Прерывая мысли Давида, кто-то позвонил в домофон. Гости в его доме появлялись нечасто, так что ему потребовалось несколько секунд, чтобы понять, откуда идёт звук. Чуть припадая на одну ногу, он дошёл до двери. Ткнул пальцем в специальную сенсорную панель, выводя на экран изображение.
— Люба?
— Давид! Я уж думала, зря приехала, но до тебя ж не дозвониться! Открывай.
— Шестой этаж.
— Да знаю я, — отмахнулась его бывшая. Ну да, от конторских, тем более от неё, адрес было не скрыть. А учитывая, что с ним пытались связаться… Хм. В общем, немудрено, что она примчалась.
— Ну привет.
— Привет! — как всегда энергичная, Люба коротко его приобняла и по-хозяйски чмокнула в щёку. Они давно не виделись, за это время она как будто бы похудела, подстриглась и, кажется, всё ж начала потихоньку сдавать… А может, просто устала. В их возрасте стоит чуть недоспать — и всё, результат налицо.
— А это что? — Давид не сразу обратил внимание на пакет, который с собой принесла гостья.
— Подарок.
— Я пропустил какой-то праздник?
— Ага. Новоселье. Мог бы и позвать по старой дружбе. Хвастайся!
Чудно. Выходит, Любка пришла посмотреть на его холостяцкую берлогу? Любопытство заело? Или что?
— Ну, неплохо, слушай! И твой диван здорово вписался.
Диван — это, пожалуй, единственная вещь, доставшаяся ему при разводе. Не то чтобы Давид претендовал на что-то другое, нет. Он уходил, как истинный джентльмен. В чём был, что называется. Оставив нажитое добро жене и детям, и, кажется, ни о чём не жалел. А теперь вот почему-то вспомнил. И мелькнула гаденькая мысль, что по сути ведь это Любка захотела развода. А платить за него пришлось почему-то ему.

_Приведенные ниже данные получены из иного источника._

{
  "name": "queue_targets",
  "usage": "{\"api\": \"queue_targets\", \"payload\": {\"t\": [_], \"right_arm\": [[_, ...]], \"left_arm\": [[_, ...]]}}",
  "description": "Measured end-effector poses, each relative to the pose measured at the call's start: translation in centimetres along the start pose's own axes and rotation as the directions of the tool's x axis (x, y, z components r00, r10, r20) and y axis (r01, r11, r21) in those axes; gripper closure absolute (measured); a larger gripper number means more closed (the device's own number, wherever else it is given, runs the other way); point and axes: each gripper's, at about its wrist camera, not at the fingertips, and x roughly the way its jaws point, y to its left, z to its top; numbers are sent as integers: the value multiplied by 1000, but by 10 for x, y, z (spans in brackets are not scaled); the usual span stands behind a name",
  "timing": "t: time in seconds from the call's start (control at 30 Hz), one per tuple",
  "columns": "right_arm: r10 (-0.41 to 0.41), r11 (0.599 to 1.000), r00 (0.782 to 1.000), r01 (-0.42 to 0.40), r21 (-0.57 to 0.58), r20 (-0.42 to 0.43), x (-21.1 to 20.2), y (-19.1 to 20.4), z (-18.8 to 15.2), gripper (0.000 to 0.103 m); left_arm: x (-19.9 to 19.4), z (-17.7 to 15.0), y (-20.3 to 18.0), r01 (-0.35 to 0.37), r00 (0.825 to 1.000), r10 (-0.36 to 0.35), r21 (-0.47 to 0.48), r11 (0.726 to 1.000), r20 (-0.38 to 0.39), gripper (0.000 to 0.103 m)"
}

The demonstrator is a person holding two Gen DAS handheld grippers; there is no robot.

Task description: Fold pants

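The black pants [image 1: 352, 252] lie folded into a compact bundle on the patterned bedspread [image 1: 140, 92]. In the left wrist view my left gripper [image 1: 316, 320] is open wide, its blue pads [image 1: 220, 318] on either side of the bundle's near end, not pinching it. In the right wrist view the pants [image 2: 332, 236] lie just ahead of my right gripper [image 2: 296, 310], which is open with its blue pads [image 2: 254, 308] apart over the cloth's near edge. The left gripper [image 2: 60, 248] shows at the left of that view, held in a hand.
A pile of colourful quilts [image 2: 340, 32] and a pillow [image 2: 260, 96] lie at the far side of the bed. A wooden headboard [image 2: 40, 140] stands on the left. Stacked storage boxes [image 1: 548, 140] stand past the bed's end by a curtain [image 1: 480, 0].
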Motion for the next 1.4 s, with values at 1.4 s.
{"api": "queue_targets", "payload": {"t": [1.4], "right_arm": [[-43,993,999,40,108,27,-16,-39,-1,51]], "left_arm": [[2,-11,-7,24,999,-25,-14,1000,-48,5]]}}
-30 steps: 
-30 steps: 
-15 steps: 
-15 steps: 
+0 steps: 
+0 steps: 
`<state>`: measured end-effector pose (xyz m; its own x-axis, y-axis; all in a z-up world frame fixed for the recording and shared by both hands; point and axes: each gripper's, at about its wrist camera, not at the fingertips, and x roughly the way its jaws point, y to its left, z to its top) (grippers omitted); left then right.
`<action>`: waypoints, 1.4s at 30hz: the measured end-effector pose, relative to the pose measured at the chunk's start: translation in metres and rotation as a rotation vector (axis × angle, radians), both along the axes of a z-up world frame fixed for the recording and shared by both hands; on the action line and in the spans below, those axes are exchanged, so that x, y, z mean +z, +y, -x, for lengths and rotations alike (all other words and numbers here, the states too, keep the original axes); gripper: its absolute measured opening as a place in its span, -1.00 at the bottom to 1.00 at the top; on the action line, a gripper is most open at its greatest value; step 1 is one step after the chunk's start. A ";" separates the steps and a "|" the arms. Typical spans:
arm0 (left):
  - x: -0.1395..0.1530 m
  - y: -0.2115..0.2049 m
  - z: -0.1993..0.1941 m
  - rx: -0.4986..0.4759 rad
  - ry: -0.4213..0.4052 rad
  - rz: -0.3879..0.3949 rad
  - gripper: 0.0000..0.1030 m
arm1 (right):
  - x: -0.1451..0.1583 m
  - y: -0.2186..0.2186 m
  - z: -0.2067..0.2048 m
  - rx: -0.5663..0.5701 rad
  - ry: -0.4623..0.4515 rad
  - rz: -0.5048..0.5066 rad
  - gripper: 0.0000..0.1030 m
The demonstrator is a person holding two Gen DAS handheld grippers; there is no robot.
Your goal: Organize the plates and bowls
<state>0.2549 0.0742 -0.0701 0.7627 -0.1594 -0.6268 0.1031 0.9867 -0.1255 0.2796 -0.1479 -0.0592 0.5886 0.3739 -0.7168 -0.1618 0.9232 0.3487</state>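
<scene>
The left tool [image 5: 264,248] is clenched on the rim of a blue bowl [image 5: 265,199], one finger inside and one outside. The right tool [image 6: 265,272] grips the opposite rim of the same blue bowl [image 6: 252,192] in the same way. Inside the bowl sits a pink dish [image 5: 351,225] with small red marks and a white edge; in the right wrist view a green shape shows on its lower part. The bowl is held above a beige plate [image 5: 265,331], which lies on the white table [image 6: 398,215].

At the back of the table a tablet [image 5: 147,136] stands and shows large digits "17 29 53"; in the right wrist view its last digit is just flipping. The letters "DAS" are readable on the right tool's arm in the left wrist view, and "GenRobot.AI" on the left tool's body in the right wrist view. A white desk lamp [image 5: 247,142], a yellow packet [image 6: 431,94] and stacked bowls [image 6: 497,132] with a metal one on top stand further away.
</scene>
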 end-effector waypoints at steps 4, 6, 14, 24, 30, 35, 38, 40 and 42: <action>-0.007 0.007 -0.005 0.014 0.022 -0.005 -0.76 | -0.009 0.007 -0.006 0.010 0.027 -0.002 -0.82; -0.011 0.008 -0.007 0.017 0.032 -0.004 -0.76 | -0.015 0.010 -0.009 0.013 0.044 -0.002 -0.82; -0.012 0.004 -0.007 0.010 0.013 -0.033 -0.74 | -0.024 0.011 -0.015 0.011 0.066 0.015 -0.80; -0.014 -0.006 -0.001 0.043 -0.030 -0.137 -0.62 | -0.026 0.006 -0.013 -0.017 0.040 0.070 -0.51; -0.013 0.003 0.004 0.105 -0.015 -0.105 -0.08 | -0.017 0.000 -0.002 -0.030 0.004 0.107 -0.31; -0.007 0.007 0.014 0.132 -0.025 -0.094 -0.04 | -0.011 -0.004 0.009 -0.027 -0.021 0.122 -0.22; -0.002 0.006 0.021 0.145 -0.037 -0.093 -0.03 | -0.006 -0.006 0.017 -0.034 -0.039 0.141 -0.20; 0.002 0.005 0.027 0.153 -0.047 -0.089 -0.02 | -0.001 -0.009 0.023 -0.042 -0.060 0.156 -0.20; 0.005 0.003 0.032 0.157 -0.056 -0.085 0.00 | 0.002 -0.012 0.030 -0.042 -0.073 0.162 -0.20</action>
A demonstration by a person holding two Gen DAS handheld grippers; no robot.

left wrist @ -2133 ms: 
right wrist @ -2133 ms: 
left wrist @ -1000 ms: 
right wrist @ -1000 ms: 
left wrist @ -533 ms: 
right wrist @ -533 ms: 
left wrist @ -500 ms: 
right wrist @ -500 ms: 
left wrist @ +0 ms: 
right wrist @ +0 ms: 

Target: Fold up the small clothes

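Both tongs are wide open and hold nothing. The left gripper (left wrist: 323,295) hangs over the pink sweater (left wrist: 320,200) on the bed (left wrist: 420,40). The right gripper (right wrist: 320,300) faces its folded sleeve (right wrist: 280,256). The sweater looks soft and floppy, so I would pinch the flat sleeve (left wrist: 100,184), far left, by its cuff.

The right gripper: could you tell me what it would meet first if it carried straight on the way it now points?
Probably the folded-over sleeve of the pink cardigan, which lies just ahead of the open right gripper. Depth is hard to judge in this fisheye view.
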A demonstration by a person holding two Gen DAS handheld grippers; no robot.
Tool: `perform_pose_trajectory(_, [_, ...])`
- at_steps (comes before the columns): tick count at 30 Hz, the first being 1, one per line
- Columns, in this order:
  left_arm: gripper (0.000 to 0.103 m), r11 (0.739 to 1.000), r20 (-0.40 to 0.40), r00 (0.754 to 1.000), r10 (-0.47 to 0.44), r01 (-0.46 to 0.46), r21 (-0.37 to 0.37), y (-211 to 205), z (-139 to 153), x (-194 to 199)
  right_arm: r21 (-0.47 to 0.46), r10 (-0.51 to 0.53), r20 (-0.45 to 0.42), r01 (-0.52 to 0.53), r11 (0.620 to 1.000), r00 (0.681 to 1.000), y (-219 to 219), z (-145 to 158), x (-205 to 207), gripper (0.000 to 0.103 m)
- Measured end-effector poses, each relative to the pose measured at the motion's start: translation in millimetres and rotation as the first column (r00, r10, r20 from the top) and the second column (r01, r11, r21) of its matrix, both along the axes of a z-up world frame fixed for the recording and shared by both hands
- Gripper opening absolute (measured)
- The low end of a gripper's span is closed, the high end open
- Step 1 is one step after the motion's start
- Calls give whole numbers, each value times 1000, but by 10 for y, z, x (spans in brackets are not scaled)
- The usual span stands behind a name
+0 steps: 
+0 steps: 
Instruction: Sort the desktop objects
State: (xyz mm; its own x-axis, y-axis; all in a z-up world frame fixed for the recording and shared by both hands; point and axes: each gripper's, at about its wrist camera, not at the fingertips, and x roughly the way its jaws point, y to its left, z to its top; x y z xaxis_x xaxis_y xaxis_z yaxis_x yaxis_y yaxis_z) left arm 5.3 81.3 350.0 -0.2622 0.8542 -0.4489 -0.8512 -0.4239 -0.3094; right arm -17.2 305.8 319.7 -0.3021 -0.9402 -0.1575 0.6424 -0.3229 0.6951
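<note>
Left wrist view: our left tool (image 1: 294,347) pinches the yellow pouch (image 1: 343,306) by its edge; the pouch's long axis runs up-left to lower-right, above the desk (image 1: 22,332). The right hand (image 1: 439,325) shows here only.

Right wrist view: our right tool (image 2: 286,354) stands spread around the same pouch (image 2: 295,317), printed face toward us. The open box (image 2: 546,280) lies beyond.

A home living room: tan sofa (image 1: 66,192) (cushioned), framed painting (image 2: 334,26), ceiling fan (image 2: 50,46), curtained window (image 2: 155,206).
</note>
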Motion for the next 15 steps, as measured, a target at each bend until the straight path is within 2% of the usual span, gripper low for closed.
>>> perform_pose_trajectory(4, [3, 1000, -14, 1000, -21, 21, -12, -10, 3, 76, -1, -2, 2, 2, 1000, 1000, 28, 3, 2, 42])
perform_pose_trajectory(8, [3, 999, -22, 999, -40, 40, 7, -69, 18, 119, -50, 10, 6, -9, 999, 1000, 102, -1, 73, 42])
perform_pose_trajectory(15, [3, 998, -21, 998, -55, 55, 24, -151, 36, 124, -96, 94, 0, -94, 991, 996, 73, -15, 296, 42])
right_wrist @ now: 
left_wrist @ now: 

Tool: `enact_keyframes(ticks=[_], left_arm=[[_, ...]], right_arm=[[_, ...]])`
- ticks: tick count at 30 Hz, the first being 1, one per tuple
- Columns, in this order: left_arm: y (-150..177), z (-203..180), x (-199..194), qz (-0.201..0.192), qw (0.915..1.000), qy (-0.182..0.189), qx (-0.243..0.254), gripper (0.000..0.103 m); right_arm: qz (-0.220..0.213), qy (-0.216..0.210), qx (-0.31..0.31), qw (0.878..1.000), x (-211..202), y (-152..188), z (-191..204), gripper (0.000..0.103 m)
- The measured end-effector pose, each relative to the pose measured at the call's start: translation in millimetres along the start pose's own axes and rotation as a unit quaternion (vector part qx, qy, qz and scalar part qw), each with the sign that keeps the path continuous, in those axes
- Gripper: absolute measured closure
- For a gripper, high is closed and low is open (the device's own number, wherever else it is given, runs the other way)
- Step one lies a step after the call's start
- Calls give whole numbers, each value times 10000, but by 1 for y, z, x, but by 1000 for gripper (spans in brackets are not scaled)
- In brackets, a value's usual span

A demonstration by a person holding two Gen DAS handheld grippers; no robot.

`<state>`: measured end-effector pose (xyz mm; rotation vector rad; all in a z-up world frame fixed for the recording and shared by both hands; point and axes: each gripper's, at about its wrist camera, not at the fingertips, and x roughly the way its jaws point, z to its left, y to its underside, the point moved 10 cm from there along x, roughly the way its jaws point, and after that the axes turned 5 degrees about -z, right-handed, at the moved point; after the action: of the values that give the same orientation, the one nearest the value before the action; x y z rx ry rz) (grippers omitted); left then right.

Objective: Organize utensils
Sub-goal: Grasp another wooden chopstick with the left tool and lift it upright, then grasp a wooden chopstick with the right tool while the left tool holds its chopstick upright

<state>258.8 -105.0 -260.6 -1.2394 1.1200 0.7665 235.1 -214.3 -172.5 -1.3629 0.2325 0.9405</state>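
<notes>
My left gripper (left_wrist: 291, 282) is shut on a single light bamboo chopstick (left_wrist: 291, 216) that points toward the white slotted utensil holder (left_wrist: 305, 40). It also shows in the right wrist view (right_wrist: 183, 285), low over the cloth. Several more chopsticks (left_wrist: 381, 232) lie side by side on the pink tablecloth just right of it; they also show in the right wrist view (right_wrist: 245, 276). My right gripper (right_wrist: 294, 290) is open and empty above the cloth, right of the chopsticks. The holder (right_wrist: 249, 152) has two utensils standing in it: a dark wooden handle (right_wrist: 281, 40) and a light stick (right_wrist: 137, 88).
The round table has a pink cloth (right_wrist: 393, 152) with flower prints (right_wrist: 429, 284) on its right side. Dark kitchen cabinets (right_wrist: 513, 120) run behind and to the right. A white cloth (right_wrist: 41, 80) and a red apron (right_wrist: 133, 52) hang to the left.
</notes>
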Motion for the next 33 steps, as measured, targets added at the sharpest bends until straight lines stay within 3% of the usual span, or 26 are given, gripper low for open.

— Кофе будешь? Или сразу чего покрепче?
— Нет. Я за день столько нахлебалась, что теперь тахикардия.
— Это ты зря. Себя надо беречь.
Давид полагал, что Любка как всегда беспечно взмахнет рукой, а она как-то так затаилась, о чем-то своем думая. И кивнула:
— Да. Ты прав. Очень надо. Все слишком шатко.
— Ты о чём-то конкретном сейчас?
— Что?
— У тебя какие-то проблемы?
— Да нет. Может, у тебя сок есть?
Она любила яблочный. Такой, знаете, с мякотью, банки с которым украшали пустые полки в советских магазинах. Они могли развестись, прожив вместе полжизни, могли месяцами потом не общаться (не из-за обиды, нет, её между ними не было, а из-за чудовищной нехватки времени), но то, что они узнали друг о друге за эти годы, было не вытравить из головы. Оно там намертво въелось.
— Нет. Я ж его не пью, а гостей, ты прости, я не ждал.
— Я пыталась тебя предупредить. Только кое-кто не брал трубку.
— Замотался. Так что всё-таки случилось?
— Нет, ну вы только на него посмотрите? Мне что, нужен какой-то повод, чтобы к тебе прийти?
— Обычно — да, — улыбнулся Давид, протягивая бывшей жене высокий стакан. — В прошлый раз, кажется, Ритка чуть не завалила сессию. А до этого мы встречались, чтобы перемыть кости Лилькиному жениху.
— Они, кстати, расстались.
— Вот как?
— А Лилька тебе, что, не говорила?
Давид нахмурился. Развел руками.
— Попыталась.
— А, так до тебя даже твоя любимица не дозвонилась?
— О, да брось. Нет у меня никаких любимиц.
— Это ты Ритке расскажи.
Ну ладно. Может быть, он соврал… И нет, он не любил старшую дочь сильнее, скорее тут дело было в том, что она ему была ближе. По темпераменту, по характеру, по взгляду на жизнь. И от того, что между ними с Лилькой было это безмолвное взаимопонимание, младшей Рите казалось, что он её любит меньше. Давид приложил массу усилий, чтобы она изменила своё мнение. Усилий, которые, в конечном счёте, не дали никакого ожидаемого результата. За исключением того, что Лилька выросла ужасно избалованной и убеждённой в том, что все ей что-то должны.